What is required: Only the first line of the listing and the lines after it, up to and including the one containing "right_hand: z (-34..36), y", should be retyped exactly.

━━━━━━━━━━━━━━━━

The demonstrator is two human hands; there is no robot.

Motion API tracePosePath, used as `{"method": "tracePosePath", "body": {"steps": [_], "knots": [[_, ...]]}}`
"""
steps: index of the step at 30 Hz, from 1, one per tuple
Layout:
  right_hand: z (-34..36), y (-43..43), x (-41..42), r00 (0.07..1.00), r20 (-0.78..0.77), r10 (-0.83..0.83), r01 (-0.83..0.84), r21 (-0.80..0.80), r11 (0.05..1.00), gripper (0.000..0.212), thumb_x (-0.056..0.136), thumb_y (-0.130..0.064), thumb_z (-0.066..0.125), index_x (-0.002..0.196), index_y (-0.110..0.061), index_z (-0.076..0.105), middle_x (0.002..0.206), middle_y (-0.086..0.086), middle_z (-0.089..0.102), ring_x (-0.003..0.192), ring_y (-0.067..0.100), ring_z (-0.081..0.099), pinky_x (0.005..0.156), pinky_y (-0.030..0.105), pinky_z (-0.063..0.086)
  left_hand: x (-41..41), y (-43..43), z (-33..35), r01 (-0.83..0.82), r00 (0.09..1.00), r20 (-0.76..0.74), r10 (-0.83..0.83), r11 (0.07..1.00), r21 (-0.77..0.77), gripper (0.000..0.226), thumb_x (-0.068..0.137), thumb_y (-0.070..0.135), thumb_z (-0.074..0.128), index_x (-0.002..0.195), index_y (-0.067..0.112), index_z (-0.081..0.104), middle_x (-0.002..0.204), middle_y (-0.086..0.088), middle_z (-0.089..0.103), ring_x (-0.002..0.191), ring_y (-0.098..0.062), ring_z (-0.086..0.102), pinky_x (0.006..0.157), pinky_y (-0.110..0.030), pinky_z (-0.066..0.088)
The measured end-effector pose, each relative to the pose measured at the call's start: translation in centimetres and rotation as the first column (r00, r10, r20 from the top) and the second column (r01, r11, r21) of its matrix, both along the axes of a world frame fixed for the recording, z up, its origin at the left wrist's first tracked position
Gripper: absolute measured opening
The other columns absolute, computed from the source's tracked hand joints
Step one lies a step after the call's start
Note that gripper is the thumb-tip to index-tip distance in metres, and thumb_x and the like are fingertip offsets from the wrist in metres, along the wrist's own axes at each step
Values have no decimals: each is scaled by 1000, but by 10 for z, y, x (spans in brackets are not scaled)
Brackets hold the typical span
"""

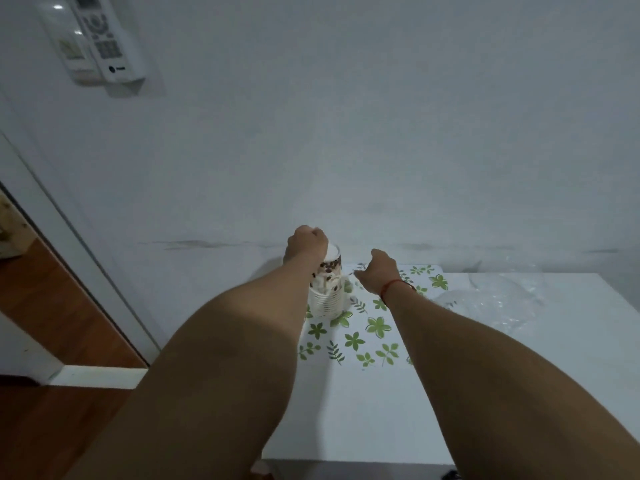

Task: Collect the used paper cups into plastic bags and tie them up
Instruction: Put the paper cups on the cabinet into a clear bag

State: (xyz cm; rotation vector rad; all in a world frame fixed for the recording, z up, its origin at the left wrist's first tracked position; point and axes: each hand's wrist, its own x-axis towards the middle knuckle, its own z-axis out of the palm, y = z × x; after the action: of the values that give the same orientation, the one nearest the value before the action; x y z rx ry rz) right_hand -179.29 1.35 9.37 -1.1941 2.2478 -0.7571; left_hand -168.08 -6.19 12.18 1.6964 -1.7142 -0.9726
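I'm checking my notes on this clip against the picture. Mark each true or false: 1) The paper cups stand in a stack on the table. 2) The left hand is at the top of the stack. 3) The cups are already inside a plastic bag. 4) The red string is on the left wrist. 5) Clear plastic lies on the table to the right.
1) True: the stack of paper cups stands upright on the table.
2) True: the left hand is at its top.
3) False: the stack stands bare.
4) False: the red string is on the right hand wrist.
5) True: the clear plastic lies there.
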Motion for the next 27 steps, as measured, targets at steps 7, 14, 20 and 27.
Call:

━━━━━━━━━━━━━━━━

Problem solution:
The demonstrator is two human hands; there is no robot.

Motion API tracePosePath, used as `{"method": "tracePosePath", "body": {"steps": [_], "knots": [[_, ...]]}}`
"""
steps: index of the step at 30 Hz, from 1, one per tuple
Layout:
  right_hand: z (-34..36), y (-43..43), x (-41..42), r00 (0.07..1.00), r20 (-0.78..0.77), r10 (-0.83..0.83), r01 (-0.83..0.84), r21 (-0.80..0.80), r11 (0.05..1.00), gripper (0.000..0.212), thumb_x (-0.056..0.136), thumb_y (-0.130..0.064), thumb_z (-0.066..0.125), index_x (-0.002..0.196), index_y (-0.110..0.061), index_z (-0.076..0.105), middle_x (0.002..0.206), middle_y (-0.086..0.086), middle_z (-0.089..0.102), ring_x (-0.003..0.192), ring_y (-0.067..0.100), ring_z (-0.081..0.099), pinky_x (0.005..0.156), pinky_y (-0.030..0.105), pinky_z (-0.063..0.086)

This exercise has now been completed.